Leaders of the repressive regime -- who had just viciously ousted their more moderate colleagues -- were swiftly captured, tried and convicted. People cheered their U.S. liberators, then set to work rebuilding their country into a monument to the potential of private enterprise and free people.

As U.S. troops wrestle with an intervention in Iraq, the success of the Grenada invasion 20 years ago might be seen as inspiring evidence of long-term payoffs for determined campaigns to put a troubled world in order.

But even here, where military action was a comparative cakewalk once troops got past 800 Cuban construction workers, deep divisions persist over the value of that Cold War-era intervention.

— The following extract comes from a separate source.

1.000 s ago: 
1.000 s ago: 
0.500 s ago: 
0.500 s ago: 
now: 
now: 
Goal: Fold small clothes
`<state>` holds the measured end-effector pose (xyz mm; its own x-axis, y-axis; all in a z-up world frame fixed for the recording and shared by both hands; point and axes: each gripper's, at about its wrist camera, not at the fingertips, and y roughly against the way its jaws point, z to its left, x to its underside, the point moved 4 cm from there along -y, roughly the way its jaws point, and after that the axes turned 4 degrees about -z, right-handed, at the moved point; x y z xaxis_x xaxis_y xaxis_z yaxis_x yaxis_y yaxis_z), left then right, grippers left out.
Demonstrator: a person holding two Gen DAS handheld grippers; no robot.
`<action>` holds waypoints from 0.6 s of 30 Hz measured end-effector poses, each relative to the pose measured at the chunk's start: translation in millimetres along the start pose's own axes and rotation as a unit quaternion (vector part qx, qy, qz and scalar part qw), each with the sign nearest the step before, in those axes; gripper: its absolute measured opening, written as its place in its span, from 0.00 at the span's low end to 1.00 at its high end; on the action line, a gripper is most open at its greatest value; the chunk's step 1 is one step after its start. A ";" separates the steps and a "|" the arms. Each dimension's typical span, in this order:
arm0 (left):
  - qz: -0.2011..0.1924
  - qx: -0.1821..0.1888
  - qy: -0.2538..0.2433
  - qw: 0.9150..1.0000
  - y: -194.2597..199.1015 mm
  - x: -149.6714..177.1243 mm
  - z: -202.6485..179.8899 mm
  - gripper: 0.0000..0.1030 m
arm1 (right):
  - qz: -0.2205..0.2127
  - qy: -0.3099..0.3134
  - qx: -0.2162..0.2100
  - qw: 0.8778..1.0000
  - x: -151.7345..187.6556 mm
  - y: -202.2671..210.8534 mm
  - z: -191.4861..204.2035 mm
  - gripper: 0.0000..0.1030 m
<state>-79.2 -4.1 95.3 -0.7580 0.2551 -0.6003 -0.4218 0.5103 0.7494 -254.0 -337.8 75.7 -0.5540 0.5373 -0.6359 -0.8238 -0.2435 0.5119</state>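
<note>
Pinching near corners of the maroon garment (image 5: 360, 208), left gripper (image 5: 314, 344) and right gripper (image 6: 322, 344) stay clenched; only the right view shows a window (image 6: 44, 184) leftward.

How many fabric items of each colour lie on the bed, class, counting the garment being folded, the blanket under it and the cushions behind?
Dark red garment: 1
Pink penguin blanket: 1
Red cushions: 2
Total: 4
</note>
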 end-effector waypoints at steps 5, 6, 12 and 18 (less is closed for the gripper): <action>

Lambert, now an administrator at St. George’s University, where she and several hundred other Americans were studying medicine at the time of the invasion, believes that it was best for the country. “They were gotten rid of forever. There were no more guys around with AK-47s,” she says of the Grenada she returned to after the short-lived U.S. occupation, which she opposed at the time. “When you look at it in the cold light of history, it was a good thing.”

Although most Grenadians agree they are better off as a result of the American action, they tend to see the storming of their tropical shores not as a rescue mission to evacuate students from the U.S. medical school, as the Pentagon claimed, but as an aggressive strike to thwart the spread of communism in the Caribbean.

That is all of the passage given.